Argomento della poesia è l’incontro con una donna, una «ragazza che non sa», in un tempo narrativo in bilico tra un presente materiale, fisico, e un tempo mentale, indefinito, in cui irrompono le divagazioni della voce narrante. Tema centrale è certamente l’incomunicabilità tra i due protagonisti: dapprima una distanza fisica che l’io-poetante (non lirico) interpone tra sé e la ragazza; poi una distanza totale, di natura esistenziale, che si affermerà dopo la ‘vivisezione’ del corpo di lei, ma che comunque è già in nuce nei versi iniziali.
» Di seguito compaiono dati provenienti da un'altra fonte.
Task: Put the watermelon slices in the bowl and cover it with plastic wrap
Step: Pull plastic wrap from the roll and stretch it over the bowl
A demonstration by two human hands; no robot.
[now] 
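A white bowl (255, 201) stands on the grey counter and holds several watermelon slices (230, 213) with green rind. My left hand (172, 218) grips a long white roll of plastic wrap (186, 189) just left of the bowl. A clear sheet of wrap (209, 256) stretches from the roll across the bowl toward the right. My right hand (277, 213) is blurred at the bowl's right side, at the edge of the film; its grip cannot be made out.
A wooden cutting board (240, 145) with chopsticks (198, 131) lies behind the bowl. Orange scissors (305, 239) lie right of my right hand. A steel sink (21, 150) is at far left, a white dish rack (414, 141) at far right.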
La voce narrante fugge da questo dialogo impossibile, ricordando nostalgicamente il «prima dei fiori», cioè il tempo dell’‘inorganico’ (della non-vita) cui si oppone la vita di chi è recluso all’interno del «traumato soma» (il corpo), che è «sparto», diviso, dalla «nasale piramide aspirante» (il naso, centro della vita organica e ‘motore’ del respiro). Ed è proprio «in torcer de le nari / aggrinzar l’ingrugnite cartilagini» che il «fetore» del vivente è percepito, quindi «’nformato» e finalmente assorbito dal corpo attraverso il naso, l’«olfattivo bulbo» che è ‘incastonato’ nella «patrona sua pensosa materia». La percezione olfattiva è sempre un «contraffar» operato dalla ragione, cioè dalla sensibilità soggettiva che ‘desta’ il naso dalla sua condizione ‘statuaria’ d’immobilità, allorquando era solo un ‘calco marmoreo’, un «naso indifferente». Il corpo è sensibile alle cose del mondo ed è «incline a sgustarsi» perché ne percepisce il «fetore» ma non riesce a comprendere che questa sensazione di disgusto è data dalla nostalgia di quella «situazione antica, di partenza» di cui parlava Freud in Al di là del principio di piacere. Tutto è «flatulenza / d’Essere», e il mondo dei viventi è condannato a essere solo uno scarto nauseabondo della rimpianta condizione di non-esistenza.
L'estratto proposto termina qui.